The problem now is in finding these apps. The tuning is tricky to do. The market will be flooded with poor quality clones. It'd be really tempting to allow IAP power ups - "hit one pipe without dying!"
I think in the universe of difficult games, not all frustratingly difficult games would become successful. For example, Mensa puzzle game would not be successful. Its the seemingly simple and stupid nature of it that compels people to try again and again..
As there's more choice, people seem to be more interested in what others are doing, so when something gets some traction it can grow very big very fast. (And this game had some help at the start, it seems).
If it wasn't Flappy Bird, it would be something else. But this game does have the key elements: simple, accessible, shareable.
That's a valid point. I would be a liar if I said I did not love those Yeti mini games back in the day. The Flamingo Drive one always cracked me up. Ha
Please remove the bubble around the players bird - you have to judge distances really carefully in this game, and the bubble makes it even harder.
Also the rotation animation in this version is distracting. The original Flappy Bird only rotated slightly (nose tipping up slightly while flapping) unless really diving fast.
The code for this is impressive. 2131 characters total to establish a connection to a server, send back and forth game state, and then have an actual game on top of it.
As much as I despise trying to engineer large team projects in JS, this is a great example of what JS is good at.
If you look at the source which is only ~200 SLOCs, it's just written in vanilla js for the canvas and Websocket which receives a simple arrayBuffer binaryType.
This seems to be trying live communication with the server, but all you really need is to load a bunch of previous playthroughs and overlay them. This should make gameplay a lot smoother. Then after each death, upload a record of the keypresses and the nickname.
Somewhat unrelated, but does anyone know of a good javascript/HTML5 framework for creating multiplayer games? I posted a similar question on the Godot Engine thread the other day, but there weren't any obvious candidates.
ITS BRILLIANT, anyone had the chance to sneak peak or actually know what kind of websocket server are they using for the mmo implementation on this? would be nice to try it out
What would be really cool is if someone could take all the user keystroke timing data, with the distance calculations and do some ML to build an optimized route.
At least in this version, as far as I got (6 pipes in), the gap between the pipes was always less than the height of a jump, making the game a trivial matter of timing your jump exactly when the bird is nearly touching the bottom pipe.
There is no strategy in positioning yourself and taking alternate gaps.

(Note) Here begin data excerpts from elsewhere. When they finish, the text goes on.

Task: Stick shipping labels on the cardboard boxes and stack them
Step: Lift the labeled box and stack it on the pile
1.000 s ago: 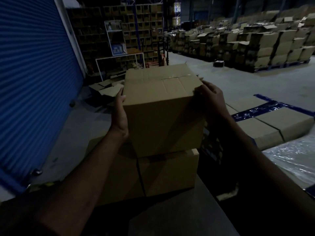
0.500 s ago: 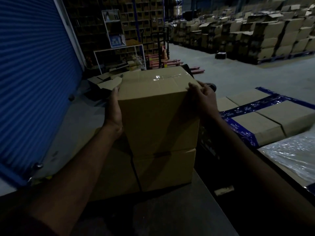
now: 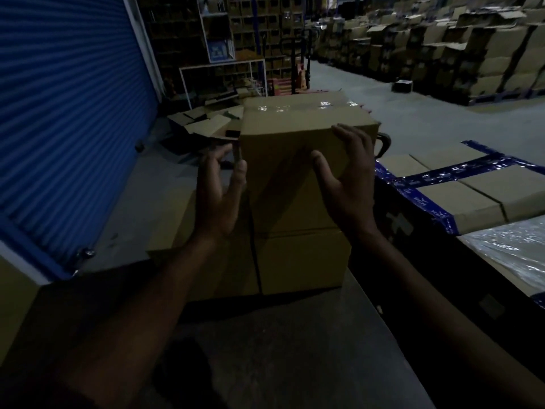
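Two bare forearms in view, no sleeve visible as far up as the frame's lower edge. Left hand (image 3: 219, 190) without glove, ring or any band at the wrist. Right hand (image 3: 348, 181) equally bare, no watch, no bracelet. Slim build to both forearms, narrow wrists, long fingers (image 3: 352, 137). Nails too dim to make out. Lower parts of both arms lost in deep shadow, so any clothing further up impossible to tell.
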Action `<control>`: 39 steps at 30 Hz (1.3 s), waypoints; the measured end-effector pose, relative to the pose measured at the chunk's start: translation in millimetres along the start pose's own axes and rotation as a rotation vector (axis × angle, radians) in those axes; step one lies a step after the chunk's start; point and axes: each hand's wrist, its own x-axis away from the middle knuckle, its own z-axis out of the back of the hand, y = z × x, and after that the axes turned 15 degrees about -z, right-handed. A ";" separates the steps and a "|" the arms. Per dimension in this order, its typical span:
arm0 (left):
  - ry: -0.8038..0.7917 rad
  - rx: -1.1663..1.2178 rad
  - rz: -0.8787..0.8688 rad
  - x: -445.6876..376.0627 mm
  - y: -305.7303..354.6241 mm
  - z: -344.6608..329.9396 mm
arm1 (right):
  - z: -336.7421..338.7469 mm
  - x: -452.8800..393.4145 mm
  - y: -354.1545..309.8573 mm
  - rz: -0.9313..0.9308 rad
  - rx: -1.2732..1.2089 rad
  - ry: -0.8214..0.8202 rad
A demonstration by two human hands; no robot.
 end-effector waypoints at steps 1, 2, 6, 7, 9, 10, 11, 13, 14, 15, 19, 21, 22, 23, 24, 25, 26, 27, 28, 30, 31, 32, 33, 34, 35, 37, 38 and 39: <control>-0.015 -0.044 -0.027 9.1 2.5 6.3 | -4.8 10.8 -4.4 -0.010 -0.010 -0.047; -0.027 -0.086 -0.056 19.1 5.1 13.0 | -10.2 22.7 -9.2 -0.014 -0.025 -0.089; -0.010 -0.139 -0.060 60.1 12.2 51.3 | -41.8 74.0 -31.4 -0.007 -0.096 -0.258; 0.004 -0.149 -0.042 69.8 12.6 63.9 | -52.5 87.4 -37.7 -0.006 -0.115 -0.314; 0.043 -0.189 -0.007 86.9 14.6 91.9 | -76.6 113.7 -50.2 -0.006 -0.165 -0.429; 0.065 -0.215 0.003 94.5 15.4 107.6 | -89.3 126.0 -57.0 -0.009 -0.188 -0.480; 0.083 -0.249 0.010 100.9 16.2 122.8 | -101.9 136.7 -64.0 -0.010 -0.200 -0.522; 0.112 -0.325 0.031 114.4 19.2 157.6 | -126.9 158.6 -80.6 -0.005 -0.208 -0.590; 0.128 -0.356 0.042 120.2 20.7 175.6 | -138.4 168.5 -89.5 -0.006 -0.214 -0.622; 0.148 -0.385 0.052 125.8 22.0 194.5 | -149.2 178.5 -99.3 -0.010 -0.225 -0.656; 0.251 -0.492 0.065 141.2 28.1 279.5 | -193.9 217.0 -144.1 -0.008 -0.264 -0.774; 0.298 -0.548 0.047 147.8 30.2 325.5 | -217.5 237.6 -168.8 0.025 -0.273 -0.794; 0.309 -0.572 0.040 151.1 31.3 349.5 | -230.1 249.6 -182.2 0.038 -0.280 -0.801; 0.318 -0.590 0.043 154.5 31.6 373.7 | -243.2 262.3 -196.4 0.044 -0.286 -0.812; 0.329 -0.604 0.053 158.7 32.6 397.7 | -256.3 276.1 -211.2 0.050 -0.295 -0.827; 0.343 -0.614 0.063 163.7 32.8 422.2 | -270.7 290.7 -226.2 0.058 -0.305 -0.844; 0.352 -0.622 0.070 169.3 33.0 445.8 | -284.6 305.0 -241.3 0.067 -0.318 -0.860; 0.360 -0.626 0.078 175.0 31.5 468.3 | -298.6 318.8 -256.1 0.075 -0.331 -0.877; 0.366 -0.633 0.089 181.4 30.2 490.2 | -312.5 332.6 -271.1 0.083 -0.342 -0.899; 0.384 -0.665 0.117 198.0 25.2 532.1 | -339.7 361.5 -298.4 0.090 -0.358 -0.956; 0.395 -0.678 0.142 208.2 21.6 551.9 | -352.3 376.5 -310.3 0.085 -0.365 -0.982; 0.405 -0.685 0.176 218.4 18.2 569.7 | -364.1 391.3 -320.6 0.075 -0.368 -1.005; 0.416 -0.695 0.219 229.6 13.1 586.8 | -375.1 405.9 -329.4 0.065 -0.358 -1.030; 0.427 -0.705 0.266 241.0 8.7 602.4 | -384.8 420.9 -337.7 0.059 -0.338 -1.054; 0.443 -0.710 0.318 252.1 3.6 617.1 | -394.1 435.6 -344.7 0.056 -0.314 -1.073; 0.479 -0.705 0.414 272.5 -5.7 642.4 | -410.9 461.8 -355.2 0.057 -0.280 -1.112; 0.493 -0.705 0.441 281.7 -9.2 653.7 | -418.8 473.2 -359.4 0.068 -0.259 -1.134; 0.507 -0.703 0.464 290.5 -12.7 664.4 | -426.8 483.5 -363.2 0.086 -0.229 -1.151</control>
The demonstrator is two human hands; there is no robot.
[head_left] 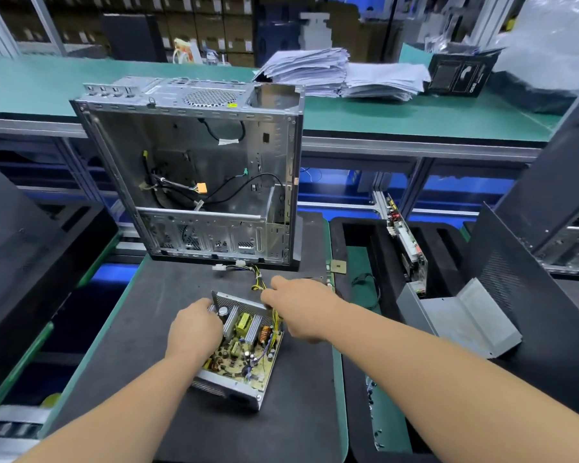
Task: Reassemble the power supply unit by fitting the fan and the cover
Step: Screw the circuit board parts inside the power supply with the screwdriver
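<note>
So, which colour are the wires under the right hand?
Yellow wires, seen in the head view.

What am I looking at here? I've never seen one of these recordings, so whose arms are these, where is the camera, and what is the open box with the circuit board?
The single picture comes from a camera worn on a person's head, looking forward and down, so the two bare arms are that person's own. On a dark mat lies the power supply unit, open on top, its green circuit board and yellow wires showing. The left hand grips its far left corner; the right hand holds its far edge by the wire bundle. Behind stands an empty computer case, side panel off. The bent grey metal cover lies to the right, not yet fitted. I cannot pick out the fan with certainty.
</note>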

There are no alternate gaps to begin with. The whole game is just an exercise in timing, like a quick-time event of the sort where you need to stop a moving indicator in a given range.

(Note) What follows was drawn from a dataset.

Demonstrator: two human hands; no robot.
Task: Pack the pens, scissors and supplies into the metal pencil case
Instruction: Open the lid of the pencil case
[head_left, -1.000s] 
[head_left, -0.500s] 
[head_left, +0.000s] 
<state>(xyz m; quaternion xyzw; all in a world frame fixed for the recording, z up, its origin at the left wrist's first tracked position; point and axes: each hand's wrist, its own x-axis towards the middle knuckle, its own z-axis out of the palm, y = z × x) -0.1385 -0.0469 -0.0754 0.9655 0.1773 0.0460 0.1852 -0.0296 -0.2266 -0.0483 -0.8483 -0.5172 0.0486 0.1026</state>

It would fit as a way to grant an attack bonus in e.g. Super Mario RPG or Paper Mario.
1/10 - it's a real-time multiplayer qte in javascript and that's kind of cool
Really? This is what all the flap is about? This is awful. It's almost impossible to get passed the first set of pipes because the a single click makes the bird jump half the height of the screen. Is the mobile app just as unusable?
I've recently decided that, for me, if a game design can't be reshaped to being shared with multiple people, I'd rather not make it. To me, games are at their best when they help create shared stories and memories for multiple people. This little thing has glints of promise.